● Prompt: Images should be omitted while the rest of the data is duplicated exactly.

● Given material:

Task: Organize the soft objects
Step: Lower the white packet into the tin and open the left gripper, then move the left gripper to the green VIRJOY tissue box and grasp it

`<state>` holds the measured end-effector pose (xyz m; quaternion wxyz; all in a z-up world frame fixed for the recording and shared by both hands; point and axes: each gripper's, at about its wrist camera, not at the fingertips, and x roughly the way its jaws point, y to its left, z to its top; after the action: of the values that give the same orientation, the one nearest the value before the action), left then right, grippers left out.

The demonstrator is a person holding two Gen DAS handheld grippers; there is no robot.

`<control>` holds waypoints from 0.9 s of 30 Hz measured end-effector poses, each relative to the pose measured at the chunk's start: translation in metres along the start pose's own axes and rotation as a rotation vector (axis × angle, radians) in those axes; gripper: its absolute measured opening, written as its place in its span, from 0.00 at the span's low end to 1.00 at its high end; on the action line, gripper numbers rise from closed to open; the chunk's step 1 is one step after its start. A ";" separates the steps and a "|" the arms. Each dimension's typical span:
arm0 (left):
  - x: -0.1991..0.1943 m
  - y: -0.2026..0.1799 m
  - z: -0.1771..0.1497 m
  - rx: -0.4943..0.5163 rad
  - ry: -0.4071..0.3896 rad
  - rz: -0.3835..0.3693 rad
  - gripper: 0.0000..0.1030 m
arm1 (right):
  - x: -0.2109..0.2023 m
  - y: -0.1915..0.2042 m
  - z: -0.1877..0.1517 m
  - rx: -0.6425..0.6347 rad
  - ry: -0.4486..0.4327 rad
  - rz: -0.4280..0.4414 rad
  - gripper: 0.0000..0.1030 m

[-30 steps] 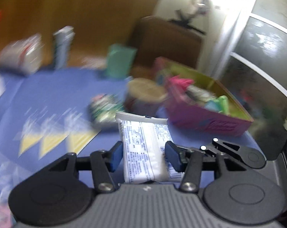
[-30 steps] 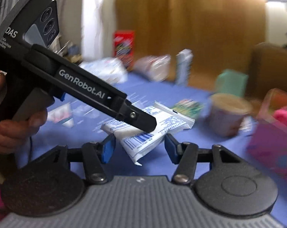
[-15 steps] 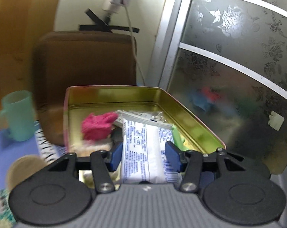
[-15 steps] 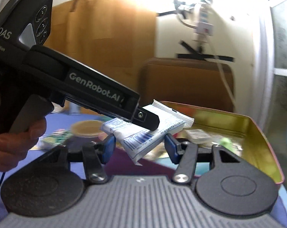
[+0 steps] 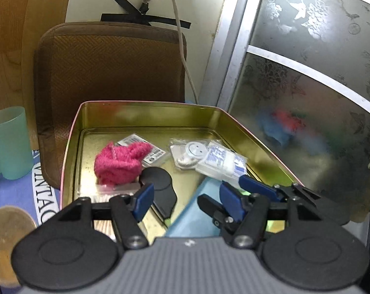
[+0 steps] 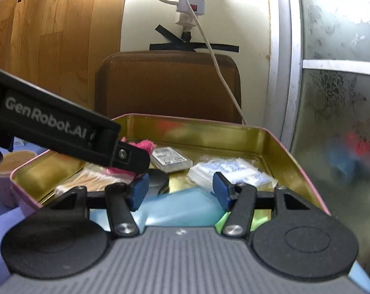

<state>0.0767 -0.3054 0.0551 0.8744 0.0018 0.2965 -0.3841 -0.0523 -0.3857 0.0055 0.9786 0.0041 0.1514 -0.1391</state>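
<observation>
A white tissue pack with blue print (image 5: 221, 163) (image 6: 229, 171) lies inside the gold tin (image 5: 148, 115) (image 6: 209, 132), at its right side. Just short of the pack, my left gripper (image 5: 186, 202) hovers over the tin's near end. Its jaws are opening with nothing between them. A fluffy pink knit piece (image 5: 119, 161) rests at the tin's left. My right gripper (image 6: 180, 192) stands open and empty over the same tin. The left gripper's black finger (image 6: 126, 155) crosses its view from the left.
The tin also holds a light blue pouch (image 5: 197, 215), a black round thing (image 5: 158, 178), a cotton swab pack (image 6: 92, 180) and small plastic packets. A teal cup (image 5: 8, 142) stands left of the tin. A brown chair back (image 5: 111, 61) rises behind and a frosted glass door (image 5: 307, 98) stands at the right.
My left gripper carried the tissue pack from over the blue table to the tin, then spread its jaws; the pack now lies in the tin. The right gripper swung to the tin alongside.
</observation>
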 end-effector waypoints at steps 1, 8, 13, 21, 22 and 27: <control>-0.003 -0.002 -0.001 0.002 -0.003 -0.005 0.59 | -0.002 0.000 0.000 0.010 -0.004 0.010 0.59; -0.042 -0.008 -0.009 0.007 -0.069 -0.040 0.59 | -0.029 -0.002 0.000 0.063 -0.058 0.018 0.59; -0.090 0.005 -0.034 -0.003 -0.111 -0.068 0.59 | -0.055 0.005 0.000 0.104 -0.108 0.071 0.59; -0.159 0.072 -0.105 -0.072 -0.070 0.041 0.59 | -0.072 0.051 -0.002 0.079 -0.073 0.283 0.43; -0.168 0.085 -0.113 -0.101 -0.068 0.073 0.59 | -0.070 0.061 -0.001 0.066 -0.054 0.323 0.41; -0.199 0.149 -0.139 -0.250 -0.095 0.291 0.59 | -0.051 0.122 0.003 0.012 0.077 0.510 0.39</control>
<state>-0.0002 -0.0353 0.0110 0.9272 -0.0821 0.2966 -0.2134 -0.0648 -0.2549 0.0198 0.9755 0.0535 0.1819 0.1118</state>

● The completed task:
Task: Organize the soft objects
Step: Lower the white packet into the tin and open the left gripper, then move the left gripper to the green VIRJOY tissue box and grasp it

`<state>` holds the measured end-effector pose (xyz m; quaternion wxyz; all in a z-up world frame fixed for the recording and shared by both hands; point and axes: each gripper's, at about its wrist camera, not at the fingertips, and x roughly the way its jaws point, y to its left, z to its top; after the action: of the values that give the same orientation, the one nearest the value before the action), left then right, grippers left out.

The demonstrator is a person holding two Gen DAS handheld grippers; there is no robot.

`<control>` holds waypoints from 0.9 s of 30 Hz measured end-effector poses, each relative to the pose measured at the chunk's start: translation in metres along the start pose's own axes and rotation as a rotation vector (axis × angle, radians) in those axes; gripper: its absolute measured opening, written as its place in its span, from 0.00 at the span's low end to 1.00 at its high end; on the action line, gripper numbers rise from closed to open; the chunk's step 1 is one step after its start. A ";" separates the steps and a "|" the arms. Each dimension's typical span:
arm0 (left):
  - x: -0.1991..0.1943 m
  - y: -0.2026..0.1799 m
  - z: -0.1771..0.1497 m
  - rx: -0.4943..0.5163 rad
  - ry: -0.4071..0.3896 rad
  - rz: -0.3835..0.3693 rad
  - gripper: 0.0000..0.1030 m
arm1 (right):
  - x: -0.2109..0.2023 m
  - y: -0.1915..0.2042 m
  - z: -0.1877..0.1517 m
  - rx: -0.6425..0.6347 rad
  - ry: -0.4486..0.4327 rad
  - rz: -0.4280..0.4414 rad
  - gripper: 0.0000..0.1030 m

[-30 steps] 
[-30 steps] 
[-15 steps] 
[-15 steps] 
[+0 steps] 
[+0 steps] 

<state>0.0767 -0.3054 0.0551 0.8744 0.0018 0.2965 -0.3841 -0.0523 -0.3857 0.0055 0.9786 0.0041 0.1514 -0.1391</state>
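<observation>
A white tissue pack with blue print (image 5: 221, 163) (image 6: 229, 171) lies inside the gold tin (image 5: 148, 115) (image 6: 209, 132), at its right side. Just short of the pack, my left gripper (image 5: 186, 202) hovers over the tin's near end. Its jaws are opening with nothing between them. A fluffy pink knit piece (image 5: 119, 161) rests at the tin's left. My right gripper (image 6: 180, 192) stands open and empty over the same tin. The left gripper's black finger (image 6: 126, 155) crosses its view from the left.
The tin also holds a light blue pouch (image 5: 197, 215), a black round thing (image 5: 158, 178), a cotton swab pack (image 6: 92, 180) and small plastic packets. A teal cup (image 5: 8, 142) stands left of the tin. A brown chair back (image 5: 111, 61) rises behind and a frosted glass door (image 5: 307, 98) stands at the right.
My left gripper carried the tissue pack from over the blue table to the tin, then spread its jaws; the pack now lies in the tin. The right gripper swung to the tin alongside.
</observation>
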 end-effector waypoints at steps 1, 8, 13, 21, 22 and 27: <control>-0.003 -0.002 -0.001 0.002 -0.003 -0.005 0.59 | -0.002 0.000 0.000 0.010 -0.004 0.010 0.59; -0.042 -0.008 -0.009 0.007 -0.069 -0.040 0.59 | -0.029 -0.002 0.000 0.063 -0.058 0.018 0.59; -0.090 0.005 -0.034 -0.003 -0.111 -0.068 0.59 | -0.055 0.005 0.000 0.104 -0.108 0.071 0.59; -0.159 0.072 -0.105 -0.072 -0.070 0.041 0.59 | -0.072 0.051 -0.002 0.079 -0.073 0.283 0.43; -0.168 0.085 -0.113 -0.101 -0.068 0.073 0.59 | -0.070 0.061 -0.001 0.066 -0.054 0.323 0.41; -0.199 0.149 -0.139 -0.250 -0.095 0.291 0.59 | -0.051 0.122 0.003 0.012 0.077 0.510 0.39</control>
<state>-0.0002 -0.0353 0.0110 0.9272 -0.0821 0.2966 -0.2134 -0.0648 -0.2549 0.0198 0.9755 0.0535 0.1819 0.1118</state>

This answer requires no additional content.